About Articles Book Store Distributed RCE Downloads Event Calendar Forums Live Discussion Reference Library RSS Feeds Search Users What's New

Customize Theme

Flag: Tornado! Hurricane!

Topic created on: April 23, 2009 13:27 CDT by claymore1977 .

Greetings all.  I am new to the realm of Debugging, Disassembly, ASM code, and RCE in general.

I have a short turnaround project that needs to be done quickly and I'll be the first to admit I am in way over my head.  I am wondering if I could solicit some help from you all since this seems to be a good collection of expertise.

I have a Application that communicates to a server in the standard 1Server/ManyClients configuration.

I have disassembled this app with OllyDbg and IDA and have determined that it is linked against openSSL-0.9.6d.  I have downloaded the source for openSSL and am moderately familiar with it.  I also found references to Diffie-Hellman in the disassembly, so I believe its using DH for key generation and DES for the crypto.

The problem is that the server software has been lost and I need a way to start reverse engineering the network protocol.  I am at a loss as to how to find the p and g keys inside the binary.

I am thinking I have two basic options:
1)  Extract the DH keys from the binary (which I am having a lot of trouble learning to read assembly)
-or-
2) Try to inject some code into the binary so as to bypass the actual encrypt/decrypt routines, forcing the binary to send and recv unencrypted (aka original) data.
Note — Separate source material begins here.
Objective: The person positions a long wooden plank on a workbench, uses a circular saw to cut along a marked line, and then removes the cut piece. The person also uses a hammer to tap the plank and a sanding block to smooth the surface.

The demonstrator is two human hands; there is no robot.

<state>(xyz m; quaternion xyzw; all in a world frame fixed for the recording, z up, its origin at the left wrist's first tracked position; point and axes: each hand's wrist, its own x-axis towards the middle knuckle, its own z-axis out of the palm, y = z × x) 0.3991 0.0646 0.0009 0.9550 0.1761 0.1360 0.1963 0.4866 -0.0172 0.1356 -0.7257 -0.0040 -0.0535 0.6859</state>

Can anyone help me with ideas?

tagetora		April 23, 2009 15:59.22 CDT
Just a few thoughts :) Are you sure p and g are hardcoded into the binary? Maybe the lost server had p and g or even they're generated at runtime. Tips for reversing network protocols: - Look for all references to socket operations: send, recv, sendto and recvfrom. - Then look near the sockets for functions that seem to process data and place hooks at start & end of those functions. That way you can see which encryption and encodings are being used before sending the data. - Try to code some dummy socket app that can act as fake server (I'm sure you already have one, but just in case) And about the options... if it's not so hard to patch the binary and skip the encryption, do it. It will save you a lot of troubles while debugging. Well, as you see it's not a magical recipe but, hope it helps ;D

huku		April 23, 2009 19:55.44 CDT
More thoughts... :-) - Even if you manage to hook the encrytpion/decryption routines, you will only solve 50% of your problem since the server part will still use encrypted data. - Let's assume that the DH params are hardcoded in the binary, then it is highly possible that your application makes use of a code like the one below: `in = BIO_new(BIO_s_mem()); /* or BIO_s_file() if the params are stored in a file! / ... BIO_set_mem_buf(in, address_of_hardcoded_DH_params, 0); ... dh = d2i_DHparams_bio(in, NULL); / For ASN1 encoded DH params / ... dh = PEM_read_bio_DHparams(in, NULL, NULL, NULL); / For PEM encoded DH params */` This is "the OpenSSL way" of loading stored DH params. If this is the case, then just add a breakpoint after d2i_DHparams_bio() or PEM_read_bio_DHparams() and read the contents of dh. You can also hook these functions to make them save the params in a file. - Another idea that might be helpful is to hook or break at DH_compute_key(). This will help you find the shared DH stuff (3rd argument) and the negotiated secret (1st argument) :-) Usually DH parameters are created runtime using DH_generate_parameters() and it is quite possible that your application doesn't have harcoded DH stuff. Even if this is the case, DH_compute_key() will give you all the hints that you need in order to decrypt the network traffic. Cheers & good luck!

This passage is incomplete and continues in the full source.